## WORK INSTRUCTION
Scan the listing for the word "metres" and report every line that contains it.

**********

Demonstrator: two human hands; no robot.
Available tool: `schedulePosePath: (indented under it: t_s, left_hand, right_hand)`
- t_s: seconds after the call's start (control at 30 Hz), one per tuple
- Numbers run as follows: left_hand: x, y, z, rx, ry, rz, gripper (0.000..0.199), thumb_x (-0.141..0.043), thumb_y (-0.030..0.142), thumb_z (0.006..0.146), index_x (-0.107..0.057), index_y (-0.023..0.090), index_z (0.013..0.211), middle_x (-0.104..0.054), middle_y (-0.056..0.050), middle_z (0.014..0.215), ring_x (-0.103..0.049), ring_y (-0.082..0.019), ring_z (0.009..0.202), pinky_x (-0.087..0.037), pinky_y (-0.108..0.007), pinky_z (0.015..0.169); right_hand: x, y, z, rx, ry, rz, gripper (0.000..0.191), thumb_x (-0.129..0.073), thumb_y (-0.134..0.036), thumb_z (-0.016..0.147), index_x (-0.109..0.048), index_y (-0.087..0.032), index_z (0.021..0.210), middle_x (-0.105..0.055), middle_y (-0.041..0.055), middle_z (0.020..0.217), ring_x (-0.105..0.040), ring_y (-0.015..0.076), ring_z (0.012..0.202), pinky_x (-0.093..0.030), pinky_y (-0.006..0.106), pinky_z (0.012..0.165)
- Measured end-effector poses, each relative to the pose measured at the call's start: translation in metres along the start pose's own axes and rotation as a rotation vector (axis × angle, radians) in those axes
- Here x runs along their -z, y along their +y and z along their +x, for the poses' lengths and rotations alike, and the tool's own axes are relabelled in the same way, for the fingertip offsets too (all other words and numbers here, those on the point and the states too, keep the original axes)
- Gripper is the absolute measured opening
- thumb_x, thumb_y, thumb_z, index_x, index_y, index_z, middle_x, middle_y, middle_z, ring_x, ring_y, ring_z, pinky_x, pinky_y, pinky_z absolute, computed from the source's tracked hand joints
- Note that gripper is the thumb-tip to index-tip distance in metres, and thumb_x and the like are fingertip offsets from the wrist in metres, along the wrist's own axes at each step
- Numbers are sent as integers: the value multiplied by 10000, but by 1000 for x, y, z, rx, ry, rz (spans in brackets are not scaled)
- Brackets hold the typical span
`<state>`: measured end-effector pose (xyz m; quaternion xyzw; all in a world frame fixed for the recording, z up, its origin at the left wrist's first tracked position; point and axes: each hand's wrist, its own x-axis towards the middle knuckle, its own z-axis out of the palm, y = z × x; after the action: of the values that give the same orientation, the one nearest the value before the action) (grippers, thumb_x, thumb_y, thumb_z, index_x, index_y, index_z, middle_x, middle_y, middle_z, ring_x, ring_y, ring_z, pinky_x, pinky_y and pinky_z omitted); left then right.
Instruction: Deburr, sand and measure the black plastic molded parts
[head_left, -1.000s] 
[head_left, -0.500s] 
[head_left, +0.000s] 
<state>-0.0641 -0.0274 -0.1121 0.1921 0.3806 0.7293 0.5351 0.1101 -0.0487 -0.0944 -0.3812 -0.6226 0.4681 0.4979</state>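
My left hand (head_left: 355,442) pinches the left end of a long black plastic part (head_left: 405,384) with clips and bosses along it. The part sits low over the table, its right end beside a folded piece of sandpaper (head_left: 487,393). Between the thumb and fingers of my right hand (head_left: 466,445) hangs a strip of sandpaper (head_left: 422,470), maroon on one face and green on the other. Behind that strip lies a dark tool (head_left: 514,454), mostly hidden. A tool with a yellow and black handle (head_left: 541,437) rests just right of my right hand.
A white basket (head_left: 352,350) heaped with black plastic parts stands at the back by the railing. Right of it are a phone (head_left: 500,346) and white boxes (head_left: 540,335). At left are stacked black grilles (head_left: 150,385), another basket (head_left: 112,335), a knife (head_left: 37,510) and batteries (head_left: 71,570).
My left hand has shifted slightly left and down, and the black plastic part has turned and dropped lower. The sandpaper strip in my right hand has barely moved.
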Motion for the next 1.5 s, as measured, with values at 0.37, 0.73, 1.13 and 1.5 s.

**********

## ANSWER TO THIS PROBLEM
- Measured end-effector poses, each relative to the pose measured at the call's start: translation in metres along the start pose's own axes and rotation as a rotation vector (axis × angle, radians) in those axes
- Note that gripper is the thumb-tip to index-tip distance in metres, and thumb_x and the like are fingertip offsets from the wrist in metres, along the wrist's own axes at each step

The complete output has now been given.